**DIRECTIONS FOR THIS TASK:**
Print each record below precisely, with every picture left out of the copy.
##### SUPPLIED MATERIAL
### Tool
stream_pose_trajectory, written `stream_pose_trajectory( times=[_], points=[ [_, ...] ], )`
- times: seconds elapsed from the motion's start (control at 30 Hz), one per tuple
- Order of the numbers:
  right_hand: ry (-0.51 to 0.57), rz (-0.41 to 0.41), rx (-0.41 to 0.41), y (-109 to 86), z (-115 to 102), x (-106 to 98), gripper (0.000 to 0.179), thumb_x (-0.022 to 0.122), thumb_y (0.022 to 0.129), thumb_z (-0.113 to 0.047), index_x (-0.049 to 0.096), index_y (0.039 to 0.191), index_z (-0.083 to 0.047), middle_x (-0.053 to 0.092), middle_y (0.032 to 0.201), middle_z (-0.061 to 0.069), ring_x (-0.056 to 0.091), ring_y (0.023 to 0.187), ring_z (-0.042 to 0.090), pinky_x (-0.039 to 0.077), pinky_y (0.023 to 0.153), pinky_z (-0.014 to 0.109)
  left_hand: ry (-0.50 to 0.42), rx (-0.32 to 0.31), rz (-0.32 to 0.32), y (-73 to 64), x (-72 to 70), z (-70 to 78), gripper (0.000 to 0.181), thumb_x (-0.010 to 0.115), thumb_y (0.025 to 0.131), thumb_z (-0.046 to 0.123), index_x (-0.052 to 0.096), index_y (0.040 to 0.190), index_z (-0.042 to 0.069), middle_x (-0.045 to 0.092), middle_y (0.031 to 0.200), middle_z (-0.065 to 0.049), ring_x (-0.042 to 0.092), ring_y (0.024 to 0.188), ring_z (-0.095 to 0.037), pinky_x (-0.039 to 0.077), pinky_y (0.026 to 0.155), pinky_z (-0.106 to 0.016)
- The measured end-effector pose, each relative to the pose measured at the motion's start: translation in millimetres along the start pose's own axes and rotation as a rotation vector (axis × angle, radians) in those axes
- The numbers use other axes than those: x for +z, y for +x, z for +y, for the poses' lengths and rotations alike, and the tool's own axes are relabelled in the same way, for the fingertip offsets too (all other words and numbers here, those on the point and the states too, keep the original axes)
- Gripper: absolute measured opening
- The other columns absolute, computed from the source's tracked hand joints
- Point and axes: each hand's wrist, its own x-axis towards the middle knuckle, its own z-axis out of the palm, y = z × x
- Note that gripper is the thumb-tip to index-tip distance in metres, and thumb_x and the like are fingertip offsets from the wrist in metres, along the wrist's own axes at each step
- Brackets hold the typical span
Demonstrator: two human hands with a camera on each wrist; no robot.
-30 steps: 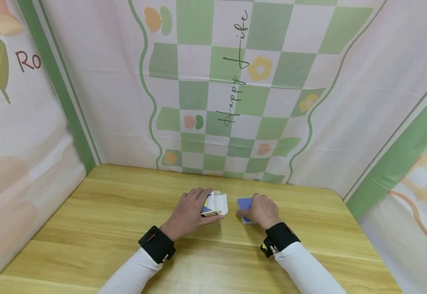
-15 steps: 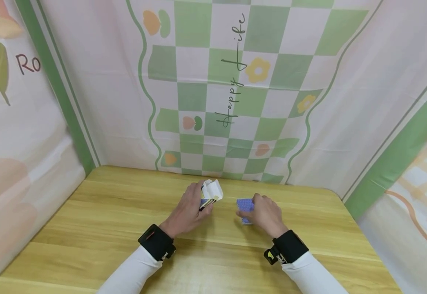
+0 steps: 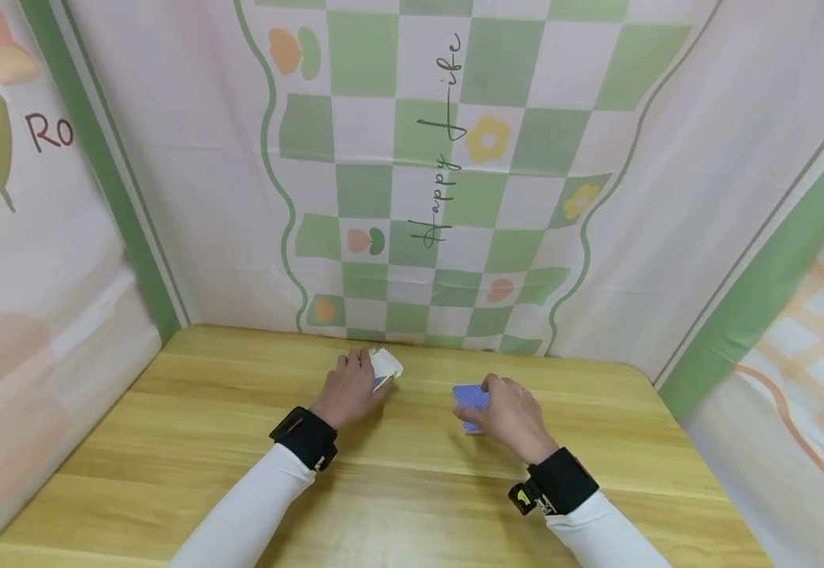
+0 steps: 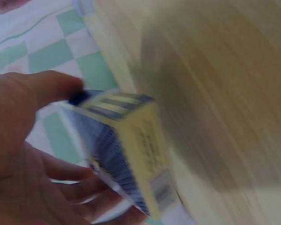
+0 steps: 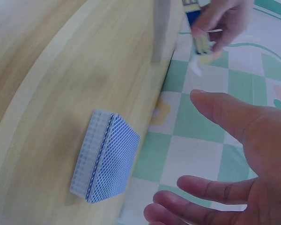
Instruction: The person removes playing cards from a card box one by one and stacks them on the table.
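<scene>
My left hand (image 3: 346, 392) holds a playing-card box (image 3: 385, 364) near the back of the table. In the left wrist view the box (image 4: 143, 152), blue and yellow with a label on one side, sits between the thumb and the fingers. To its right, a deck of playing cards (image 3: 470, 399) with blue patterned backs lies on the wood. My right hand (image 3: 514, 414) hovers beside this deck. In the right wrist view the deck (image 5: 113, 159) stands apart from the right hand (image 5: 234, 164), whose thumb and fingers are spread with nothing between them.
A wooden table (image 3: 412, 489) lies under both hands. Its back edge meets a green-and-white checked curtain (image 3: 447, 197) printed with flowers. More curtains hang along the left (image 3: 42, 260) and right (image 3: 795, 331) sides.
My left hand has lifted the box, turned it and carried it left and slightly back. My right hand has drawn back from the deck a little; the deck stays put.
</scene>
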Motion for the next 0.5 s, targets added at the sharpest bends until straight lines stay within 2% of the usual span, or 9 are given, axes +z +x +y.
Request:
stream_pose_trajectory(
  times=[0.13, 0.2, 0.3, 0.5],
  points=[
    [0.006, -0.025, -0.006, -2.1, 1.6, 5.2, 0.064, 0.071, 0.069, -0.054, 0.058, 0.104, -0.002, 0.06, 0.087, 0.007, 0.055, 0.071, 0.017, 0.041, 0.055, 0.029, 0.032, -0.088, -0.19, 0.0, 3.1, -4.1, 0.063, 0.06, 0.085, 0.038, 0.045, 0.12, -0.012, 0.05, 0.102, -0.024, 0.049, 0.094, -0.036, 0.045, 0.065, -0.045],
    [0.012, -0.032, -0.015, -2.5, 2.6, 8.5, 0.064, 0.072, 0.068, -0.053, 0.058, 0.103, -0.002, 0.06, 0.087, 0.007, 0.055, 0.072, 0.016, 0.041, 0.055, 0.029, 0.032, -0.108, -0.251, -0.4, 6.2, -5.3, 0.06, 0.061, 0.085, 0.037, 0.047, 0.118, -0.011, 0.049, 0.1, -0.022, 0.048, 0.093, -0.034, 0.044, 0.066, -0.044],
    [0.013, -0.042, -0.025, -2.6, 2.9, 10.7, 0.065, 0.072, 0.068, -0.054, 0.059, 0.103, -0.001, 0.06, 0.088, 0.007, 0.056, 0.072, 0.016, 0.041, 0.056, 0.029, 0.019, -0.115, -0.29, -0.5, 10.3, -6.9, 0.058, 0.062, 0.084, 0.036, 0.048, 0.116, -0.01, 0.048, 0.099, -0.02, 0.047, 0.092, -0.032, 0.044, 0.065, -0.042],
    [0.021, -0.034, -0.037, -3.8, 2.5, 11.5, 0.064, 0.072, 0.068, -0.054, 0.059, 0.103, -0.002, 0.06, 0.088, 0.007, 0.055, 0.072, 0.016, 0.042, 0.056, 0.028, 0.002, -0.109, -0.309, 2.3, 14.2, -7.6, 0.058, 0.063, 0.083, 0.038, 0.05, 0.117, -0.008, 0.048, 0.099, -0.018, 0.046, 0.088, -0.028, 0.043, 0.066, -0.04]
  ],
)
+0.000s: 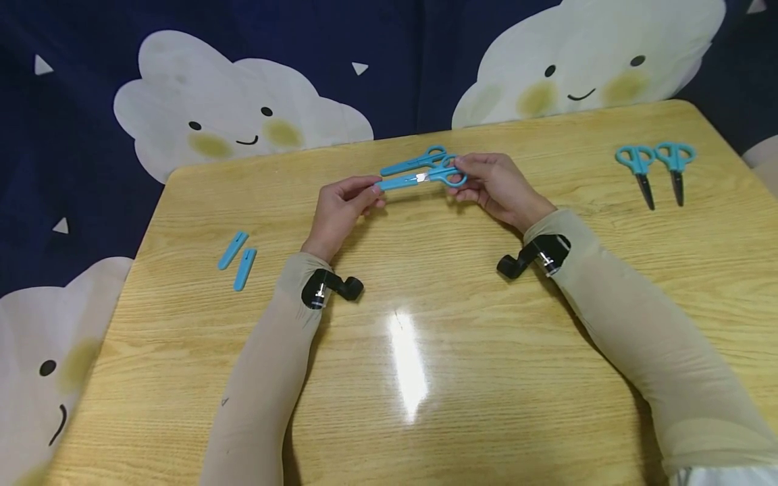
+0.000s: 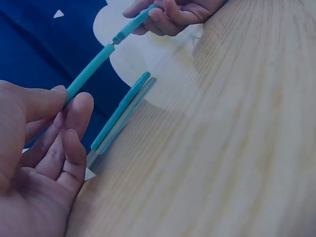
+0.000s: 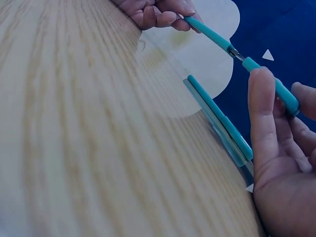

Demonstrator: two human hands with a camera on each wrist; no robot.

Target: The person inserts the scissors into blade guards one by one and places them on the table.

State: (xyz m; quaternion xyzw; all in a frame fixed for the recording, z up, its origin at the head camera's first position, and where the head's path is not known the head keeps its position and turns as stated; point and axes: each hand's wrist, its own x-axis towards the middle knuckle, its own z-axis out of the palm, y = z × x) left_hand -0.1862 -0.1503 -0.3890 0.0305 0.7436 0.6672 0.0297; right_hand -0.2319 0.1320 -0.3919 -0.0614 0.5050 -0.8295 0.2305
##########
**YOUR SOLUTION:**
### Tool
stream_pose_trajectory, written `stream_pose_trajectory( times=[_], points=[ [_, ...] ], )`
- times: seconds elapsed from the motion's start (control at 30 Hz), one per tuple
- Order of the numbers:
  right_hand: ry (-0.51 to 0.57), rz (-0.41 to 0.41), rx (-0.41 to 0.41), y (-109 to 86), z (-115 to 102), x (-106 to 98), gripper (0.000 to 0.179), thumb_x (-0.022 to 0.122), thumb_y (0.022 to 0.129), thumb_z (-0.113 to 0.047), index_x (-0.049 to 0.096), index_y (0.039 to 0.191), index_z (-0.083 to 0.047), middle_x (-0.053 to 0.092), middle_y (0.032 to 0.201), middle_z (-0.061 to 0.069), ring_x (-0.056 to 0.091), ring_y (0.023 to 0.187), ring_z (-0.042 to 0.090), pinky_x (-0.039 to 0.077), pinky_y (0.023 to 0.153), pinky_z (-0.014 to 0.109)
  left_hand: ry (-0.50 to 0.42), rx (-0.32 to 0.31), rz (-0.32 to 0.32), y (-73 to 64), x (-72 to 70), z (-70 to 78), gripper (0.000 to 0.181), thumb_x (-0.010 to 0.115), thumb_y (0.025 to 0.131), thumb_z (-0.046 to 0.123), index_x (-0.052 to 0.096), index_y (0.040 to 0.190), index_z (-0.042 to 0.069), middle_x (-0.045 to 0.092), middle_y (0.031 to 0.200), middle_z (-0.065 to 0.049), ring_x (-0.042 to 0.092), ring_y (0.024 to 0.188), ring_z (-0.095 to 0.037), pinky_x (-0.039 to 0.077), pinky_y (0.026 to 0.155), pinky_z (-0.106 to 0.016)
- The measured end-effector pose, each relative to the pose measured at the motion's start: translation in millimetres along the start pose's own axes and rotation as a rotation vector (axis × angle, radians) in those axes
- The numbers use other axes than those: x for +z, y for +x, z for +y, for the poses' lengths and rotations alike, and the tool's own axes are relabelled in the same way, for the fingertip offsets too (all other words and numbers here, those on the point and the states too, keep the original axes)
- Gripper: absolute measured opening
- The other columns absolute, computed from the source's tracked hand joints
- Point and axes: each hand's wrist, its own x-axis towards the middle knuckle, its own z-axis out of the palm, y = z × x
- Note that gripper is the thumb-tip to index-tip distance in metres, and thumb_x and the like are fingertip offsets from the wrist in metres, along the wrist's own axes at each step
- Brackets hold the typical span
Demonstrator: two human hands with a camera on each wrist; no robot.
-30 steps: 
-15 steps: 
+0 steps: 
+0 steps: 
+0 steps: 
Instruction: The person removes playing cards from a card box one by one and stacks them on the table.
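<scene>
My left hand (image 3: 346, 392) holds a playing-card box (image 3: 385, 364) near the back of the table. In the left wrist view the box (image 4: 143, 152), blue and yellow with a label on one side, sits between the thumb and the fingers. To its right, a deck of playing cards (image 3: 470, 399) with blue patterned backs lies on the wood. My right hand (image 3: 514, 414) hovers beside this deck. In the right wrist view the deck (image 5: 113, 159) stands apart from the right hand (image 5: 234, 164), whose thumb and fingers are spread with nothing between them.
A wooden table (image 3: 412, 489) lies under both hands. Its back edge meets a green-and-white checked curtain (image 3: 447, 197) printed with flowers. More curtains hang along the left (image 3: 42, 260) and right (image 3: 795, 331) sides.
My left hand has lifted the box, turned it and carried it left and slightly back. My right hand has drawn back from the deck a little; the deck stays put.
</scene>
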Motion for the next 0.5 s, targets added at the sharpest bends until straight lines stay within 2% of the usual span, or 9 are given, axes +z +x +y.
Request:
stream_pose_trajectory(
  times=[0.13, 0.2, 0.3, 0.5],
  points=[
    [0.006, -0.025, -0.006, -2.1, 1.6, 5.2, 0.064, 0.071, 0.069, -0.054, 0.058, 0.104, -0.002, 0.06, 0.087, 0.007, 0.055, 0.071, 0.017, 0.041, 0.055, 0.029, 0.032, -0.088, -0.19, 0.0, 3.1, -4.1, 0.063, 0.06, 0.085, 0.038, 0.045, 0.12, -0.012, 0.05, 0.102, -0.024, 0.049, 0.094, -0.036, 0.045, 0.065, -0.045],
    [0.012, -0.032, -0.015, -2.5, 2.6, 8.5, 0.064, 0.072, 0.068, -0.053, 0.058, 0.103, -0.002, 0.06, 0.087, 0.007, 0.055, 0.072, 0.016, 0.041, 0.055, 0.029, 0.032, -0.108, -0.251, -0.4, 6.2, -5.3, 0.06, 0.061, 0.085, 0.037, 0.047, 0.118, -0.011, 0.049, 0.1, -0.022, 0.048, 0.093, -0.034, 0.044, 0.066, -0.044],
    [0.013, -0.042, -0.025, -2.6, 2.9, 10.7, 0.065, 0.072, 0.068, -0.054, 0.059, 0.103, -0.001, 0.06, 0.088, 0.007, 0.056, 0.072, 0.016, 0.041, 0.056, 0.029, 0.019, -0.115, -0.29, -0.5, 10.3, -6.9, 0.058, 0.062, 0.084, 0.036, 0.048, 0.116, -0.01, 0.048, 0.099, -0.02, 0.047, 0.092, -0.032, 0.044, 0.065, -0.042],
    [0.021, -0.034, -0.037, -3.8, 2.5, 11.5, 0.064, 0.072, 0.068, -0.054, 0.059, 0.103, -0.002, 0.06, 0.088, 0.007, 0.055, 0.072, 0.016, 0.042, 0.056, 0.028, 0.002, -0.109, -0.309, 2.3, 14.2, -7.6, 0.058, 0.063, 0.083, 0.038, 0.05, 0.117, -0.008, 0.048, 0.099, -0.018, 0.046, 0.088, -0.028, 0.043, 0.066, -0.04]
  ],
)
+0.000s: 
+0.000s: 
+0.000s: 

Demonstrator: two human hands with a camera on each wrist; no robot.

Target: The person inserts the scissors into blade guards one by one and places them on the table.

State: (xyz m; quaternion xyzw; all in a frame fixed for the recording, z up, its origin at the head camera's first position, and where the head's path is not known the head keeps its position and turns as stated; point and axes: each hand's wrist, its own x-axis towards the middle knuckle, its own z-axis out of the palm, y = z × x) left_hand -0.1862 -0.1503 -0.3890 0.0305 0.7436 0.6672 0.0297; right_hand -0.2319 0.1320 -0.3919 -0.0614 0.5050 -0.8295 0.2305

The complete output has now been given.